With both ends included, repeat exactly the lines of the entries below from the one containing "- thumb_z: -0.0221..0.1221" down to the one containing "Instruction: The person", and no others.

Provided records >>
*** Block opens ***
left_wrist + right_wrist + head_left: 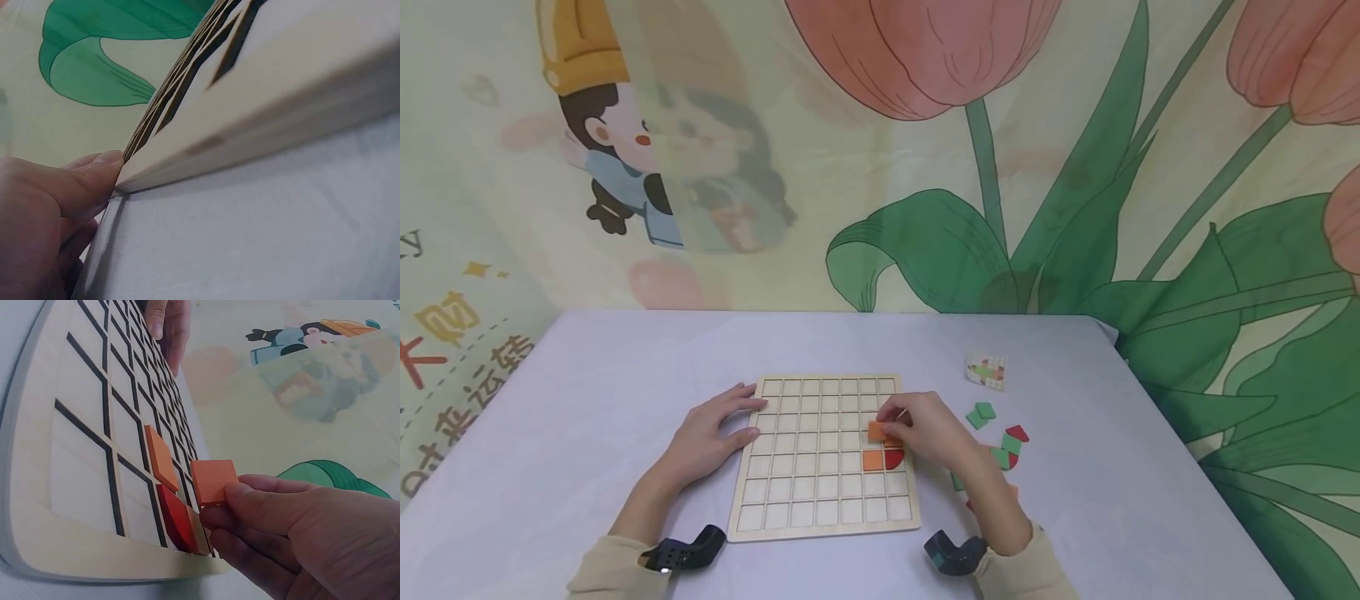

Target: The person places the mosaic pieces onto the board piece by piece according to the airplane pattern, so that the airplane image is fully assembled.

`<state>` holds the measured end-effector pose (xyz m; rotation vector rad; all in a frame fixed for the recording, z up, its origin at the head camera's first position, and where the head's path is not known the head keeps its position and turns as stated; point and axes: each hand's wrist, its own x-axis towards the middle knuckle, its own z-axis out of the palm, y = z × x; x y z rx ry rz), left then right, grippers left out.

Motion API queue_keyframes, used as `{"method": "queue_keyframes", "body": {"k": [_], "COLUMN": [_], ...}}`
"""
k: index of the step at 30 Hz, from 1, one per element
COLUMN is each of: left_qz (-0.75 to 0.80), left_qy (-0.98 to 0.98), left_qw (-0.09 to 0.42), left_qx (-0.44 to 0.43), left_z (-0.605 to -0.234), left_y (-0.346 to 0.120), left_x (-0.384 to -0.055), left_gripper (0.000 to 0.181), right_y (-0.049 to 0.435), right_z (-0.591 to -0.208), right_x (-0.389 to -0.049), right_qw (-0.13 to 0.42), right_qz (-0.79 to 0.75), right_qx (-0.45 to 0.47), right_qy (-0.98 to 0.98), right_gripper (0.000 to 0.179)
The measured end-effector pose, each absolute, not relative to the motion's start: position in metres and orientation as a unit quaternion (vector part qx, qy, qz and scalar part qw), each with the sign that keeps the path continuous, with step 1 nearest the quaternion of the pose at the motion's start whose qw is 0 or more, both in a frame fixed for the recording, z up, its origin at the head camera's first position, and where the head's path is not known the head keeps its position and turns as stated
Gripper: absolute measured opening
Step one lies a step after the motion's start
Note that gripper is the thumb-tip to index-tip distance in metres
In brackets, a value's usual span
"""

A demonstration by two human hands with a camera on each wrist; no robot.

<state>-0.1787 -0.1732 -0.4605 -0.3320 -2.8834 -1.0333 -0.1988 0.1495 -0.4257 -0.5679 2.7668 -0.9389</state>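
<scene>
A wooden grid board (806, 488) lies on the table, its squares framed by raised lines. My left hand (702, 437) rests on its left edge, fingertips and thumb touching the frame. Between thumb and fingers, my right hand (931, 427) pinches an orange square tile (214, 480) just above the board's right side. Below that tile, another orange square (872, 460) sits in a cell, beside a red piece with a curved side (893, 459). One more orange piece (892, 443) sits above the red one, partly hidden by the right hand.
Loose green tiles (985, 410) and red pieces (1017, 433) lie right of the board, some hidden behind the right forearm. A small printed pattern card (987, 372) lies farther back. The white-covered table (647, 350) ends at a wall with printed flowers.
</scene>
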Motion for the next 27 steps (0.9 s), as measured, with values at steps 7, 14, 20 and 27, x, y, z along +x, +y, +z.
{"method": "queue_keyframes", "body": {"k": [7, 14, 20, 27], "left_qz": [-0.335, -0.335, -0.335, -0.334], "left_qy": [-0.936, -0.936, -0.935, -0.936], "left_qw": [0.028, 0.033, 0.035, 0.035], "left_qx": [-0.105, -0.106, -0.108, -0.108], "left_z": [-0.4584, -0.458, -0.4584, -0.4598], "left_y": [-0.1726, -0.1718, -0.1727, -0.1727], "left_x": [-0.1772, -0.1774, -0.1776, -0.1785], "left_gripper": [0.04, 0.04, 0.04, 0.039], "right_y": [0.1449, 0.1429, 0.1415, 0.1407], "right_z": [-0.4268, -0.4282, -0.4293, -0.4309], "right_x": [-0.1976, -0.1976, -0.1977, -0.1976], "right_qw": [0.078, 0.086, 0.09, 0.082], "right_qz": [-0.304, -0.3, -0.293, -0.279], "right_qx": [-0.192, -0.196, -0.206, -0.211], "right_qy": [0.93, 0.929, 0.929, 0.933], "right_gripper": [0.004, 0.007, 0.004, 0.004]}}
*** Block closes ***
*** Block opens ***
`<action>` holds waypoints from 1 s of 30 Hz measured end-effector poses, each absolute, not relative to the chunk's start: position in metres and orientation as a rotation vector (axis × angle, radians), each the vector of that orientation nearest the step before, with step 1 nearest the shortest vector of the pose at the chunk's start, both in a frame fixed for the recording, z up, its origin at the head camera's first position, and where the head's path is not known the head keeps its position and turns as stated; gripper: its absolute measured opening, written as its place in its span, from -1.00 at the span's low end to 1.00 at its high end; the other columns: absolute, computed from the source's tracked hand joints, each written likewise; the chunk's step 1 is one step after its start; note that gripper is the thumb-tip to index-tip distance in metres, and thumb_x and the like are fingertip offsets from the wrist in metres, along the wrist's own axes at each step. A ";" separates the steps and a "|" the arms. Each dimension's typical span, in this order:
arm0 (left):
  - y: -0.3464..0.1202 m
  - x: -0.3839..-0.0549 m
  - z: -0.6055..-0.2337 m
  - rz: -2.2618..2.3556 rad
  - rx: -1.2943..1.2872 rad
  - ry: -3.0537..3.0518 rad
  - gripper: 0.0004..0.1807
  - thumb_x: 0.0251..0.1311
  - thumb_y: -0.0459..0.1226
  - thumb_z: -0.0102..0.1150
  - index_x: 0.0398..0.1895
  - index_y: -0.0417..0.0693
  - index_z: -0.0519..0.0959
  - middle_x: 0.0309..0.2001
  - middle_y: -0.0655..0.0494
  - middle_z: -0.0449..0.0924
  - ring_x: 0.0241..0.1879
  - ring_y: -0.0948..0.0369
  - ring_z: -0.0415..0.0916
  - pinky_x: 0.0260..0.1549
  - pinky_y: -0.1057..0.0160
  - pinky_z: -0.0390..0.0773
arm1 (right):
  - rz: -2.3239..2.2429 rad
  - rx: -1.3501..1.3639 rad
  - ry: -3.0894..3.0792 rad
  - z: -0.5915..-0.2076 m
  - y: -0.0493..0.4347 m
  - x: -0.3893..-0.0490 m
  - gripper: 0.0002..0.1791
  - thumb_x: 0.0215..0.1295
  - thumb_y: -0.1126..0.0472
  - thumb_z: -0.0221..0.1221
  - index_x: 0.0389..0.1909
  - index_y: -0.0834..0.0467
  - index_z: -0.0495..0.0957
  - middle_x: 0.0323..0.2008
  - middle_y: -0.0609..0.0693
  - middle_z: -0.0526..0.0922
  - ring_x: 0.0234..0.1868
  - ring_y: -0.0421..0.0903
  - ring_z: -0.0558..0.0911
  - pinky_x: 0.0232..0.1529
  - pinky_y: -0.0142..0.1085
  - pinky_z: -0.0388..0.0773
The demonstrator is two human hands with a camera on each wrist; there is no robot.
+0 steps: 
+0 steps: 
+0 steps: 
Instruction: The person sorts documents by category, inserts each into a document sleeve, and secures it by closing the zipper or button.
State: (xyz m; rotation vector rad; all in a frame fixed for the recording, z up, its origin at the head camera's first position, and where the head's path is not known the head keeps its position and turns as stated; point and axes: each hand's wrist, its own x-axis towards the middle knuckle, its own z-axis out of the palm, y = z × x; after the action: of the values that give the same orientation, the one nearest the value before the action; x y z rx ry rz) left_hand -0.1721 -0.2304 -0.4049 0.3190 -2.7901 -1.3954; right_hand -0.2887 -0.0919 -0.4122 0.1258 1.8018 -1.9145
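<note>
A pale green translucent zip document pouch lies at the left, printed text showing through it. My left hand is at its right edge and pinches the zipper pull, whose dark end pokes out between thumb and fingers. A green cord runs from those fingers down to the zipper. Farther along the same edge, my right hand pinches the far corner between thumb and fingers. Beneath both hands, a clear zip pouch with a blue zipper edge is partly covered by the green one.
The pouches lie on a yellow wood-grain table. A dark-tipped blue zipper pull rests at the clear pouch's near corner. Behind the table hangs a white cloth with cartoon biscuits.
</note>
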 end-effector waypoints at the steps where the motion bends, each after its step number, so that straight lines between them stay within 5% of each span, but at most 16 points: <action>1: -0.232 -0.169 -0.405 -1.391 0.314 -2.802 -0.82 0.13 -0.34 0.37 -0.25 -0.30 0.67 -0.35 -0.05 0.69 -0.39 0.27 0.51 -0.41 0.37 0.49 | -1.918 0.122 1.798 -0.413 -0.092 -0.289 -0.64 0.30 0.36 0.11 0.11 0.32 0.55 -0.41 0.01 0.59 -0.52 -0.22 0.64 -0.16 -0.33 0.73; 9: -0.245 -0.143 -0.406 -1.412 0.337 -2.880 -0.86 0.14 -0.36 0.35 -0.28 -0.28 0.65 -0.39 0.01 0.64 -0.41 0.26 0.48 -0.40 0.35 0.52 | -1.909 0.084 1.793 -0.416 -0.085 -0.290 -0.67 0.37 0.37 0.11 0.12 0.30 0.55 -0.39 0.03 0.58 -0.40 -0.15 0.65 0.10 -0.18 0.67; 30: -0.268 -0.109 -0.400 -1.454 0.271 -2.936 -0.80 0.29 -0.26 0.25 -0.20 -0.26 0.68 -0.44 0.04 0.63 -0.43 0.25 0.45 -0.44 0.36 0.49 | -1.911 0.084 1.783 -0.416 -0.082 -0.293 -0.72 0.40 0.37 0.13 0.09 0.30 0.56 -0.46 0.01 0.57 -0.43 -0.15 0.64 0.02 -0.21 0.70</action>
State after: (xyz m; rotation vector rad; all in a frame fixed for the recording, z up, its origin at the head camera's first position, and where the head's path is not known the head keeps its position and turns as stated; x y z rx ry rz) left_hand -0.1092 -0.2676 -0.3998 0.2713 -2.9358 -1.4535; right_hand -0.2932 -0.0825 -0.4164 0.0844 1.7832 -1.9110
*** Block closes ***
Task result >>
  - thumb_z: -0.0221..0.1221
  - index_x: 0.0389..0.1909
  - index_y: -0.0834..0.0467
  - index_z: -0.0495..0.0957
  - middle_x: 0.0323..0.2008
  - middle_y: -0.0609..0.0693
  - middle_z: -0.0526..0.0922
  - ring_x: 0.0234..0.1868
  - ring_y: -0.0421..0.0903
  - ring_z: -0.0558..0.0911
  - pinky_x: 0.0232..0.1529
  - pinky_y: -0.0142..0.1085
  - pinky_z: -0.0388..0.0773
The demonstrator is two human hands with a camera on each wrist; there is no robot.
+0 steps: 
+0 steps: 
+0 steps: 
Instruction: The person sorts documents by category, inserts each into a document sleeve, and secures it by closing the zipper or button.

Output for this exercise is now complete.